((

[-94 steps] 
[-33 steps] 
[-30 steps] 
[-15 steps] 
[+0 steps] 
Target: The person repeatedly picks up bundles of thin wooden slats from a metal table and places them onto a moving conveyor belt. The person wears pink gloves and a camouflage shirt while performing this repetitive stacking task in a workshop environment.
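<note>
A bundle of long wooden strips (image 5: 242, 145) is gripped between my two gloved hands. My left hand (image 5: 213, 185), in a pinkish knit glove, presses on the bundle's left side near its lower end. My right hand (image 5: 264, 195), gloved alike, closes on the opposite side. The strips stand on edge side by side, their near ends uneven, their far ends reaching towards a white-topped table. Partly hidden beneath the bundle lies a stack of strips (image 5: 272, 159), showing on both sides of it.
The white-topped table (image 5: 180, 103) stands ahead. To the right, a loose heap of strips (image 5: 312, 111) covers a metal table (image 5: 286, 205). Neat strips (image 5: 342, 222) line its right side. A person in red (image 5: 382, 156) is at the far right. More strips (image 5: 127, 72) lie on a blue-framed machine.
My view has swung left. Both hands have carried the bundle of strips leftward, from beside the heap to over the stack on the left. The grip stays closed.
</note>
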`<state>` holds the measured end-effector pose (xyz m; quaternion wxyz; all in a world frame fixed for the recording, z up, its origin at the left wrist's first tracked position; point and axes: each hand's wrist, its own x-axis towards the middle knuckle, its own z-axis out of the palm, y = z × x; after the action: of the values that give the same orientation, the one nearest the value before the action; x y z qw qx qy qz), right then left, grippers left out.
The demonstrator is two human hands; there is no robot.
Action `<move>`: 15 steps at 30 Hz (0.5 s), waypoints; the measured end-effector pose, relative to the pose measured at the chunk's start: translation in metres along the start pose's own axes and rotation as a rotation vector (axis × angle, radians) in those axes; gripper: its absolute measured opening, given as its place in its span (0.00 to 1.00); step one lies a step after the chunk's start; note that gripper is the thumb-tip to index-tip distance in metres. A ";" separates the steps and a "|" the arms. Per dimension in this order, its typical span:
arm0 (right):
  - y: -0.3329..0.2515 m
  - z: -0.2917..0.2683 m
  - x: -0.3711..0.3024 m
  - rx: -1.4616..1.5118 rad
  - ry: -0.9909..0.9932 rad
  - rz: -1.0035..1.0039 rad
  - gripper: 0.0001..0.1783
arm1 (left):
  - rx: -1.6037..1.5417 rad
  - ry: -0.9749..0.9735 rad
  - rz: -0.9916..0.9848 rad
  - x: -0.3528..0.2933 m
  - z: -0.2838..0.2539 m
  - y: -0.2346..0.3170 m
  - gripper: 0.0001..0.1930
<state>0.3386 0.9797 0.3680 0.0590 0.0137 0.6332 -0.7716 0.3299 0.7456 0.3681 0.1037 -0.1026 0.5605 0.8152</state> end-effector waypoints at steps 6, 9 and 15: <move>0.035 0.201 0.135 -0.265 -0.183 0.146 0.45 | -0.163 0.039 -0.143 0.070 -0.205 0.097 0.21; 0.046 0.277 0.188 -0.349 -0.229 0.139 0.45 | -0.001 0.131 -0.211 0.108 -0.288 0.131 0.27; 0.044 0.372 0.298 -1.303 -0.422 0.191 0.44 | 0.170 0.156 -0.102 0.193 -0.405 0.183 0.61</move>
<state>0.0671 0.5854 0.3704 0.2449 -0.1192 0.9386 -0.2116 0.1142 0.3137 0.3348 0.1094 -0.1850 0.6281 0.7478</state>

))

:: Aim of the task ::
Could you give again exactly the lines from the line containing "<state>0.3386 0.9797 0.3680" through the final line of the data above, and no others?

:: Response to the exercise ::
<state>0.3386 0.9797 0.3680 0.0590 0.0137 0.6332 -0.7716 0.3299 0.7456 0.3681 0.1037 -0.1026 0.5605 0.8152</state> end-effector waypoints at steps 6, 9 and 15: <move>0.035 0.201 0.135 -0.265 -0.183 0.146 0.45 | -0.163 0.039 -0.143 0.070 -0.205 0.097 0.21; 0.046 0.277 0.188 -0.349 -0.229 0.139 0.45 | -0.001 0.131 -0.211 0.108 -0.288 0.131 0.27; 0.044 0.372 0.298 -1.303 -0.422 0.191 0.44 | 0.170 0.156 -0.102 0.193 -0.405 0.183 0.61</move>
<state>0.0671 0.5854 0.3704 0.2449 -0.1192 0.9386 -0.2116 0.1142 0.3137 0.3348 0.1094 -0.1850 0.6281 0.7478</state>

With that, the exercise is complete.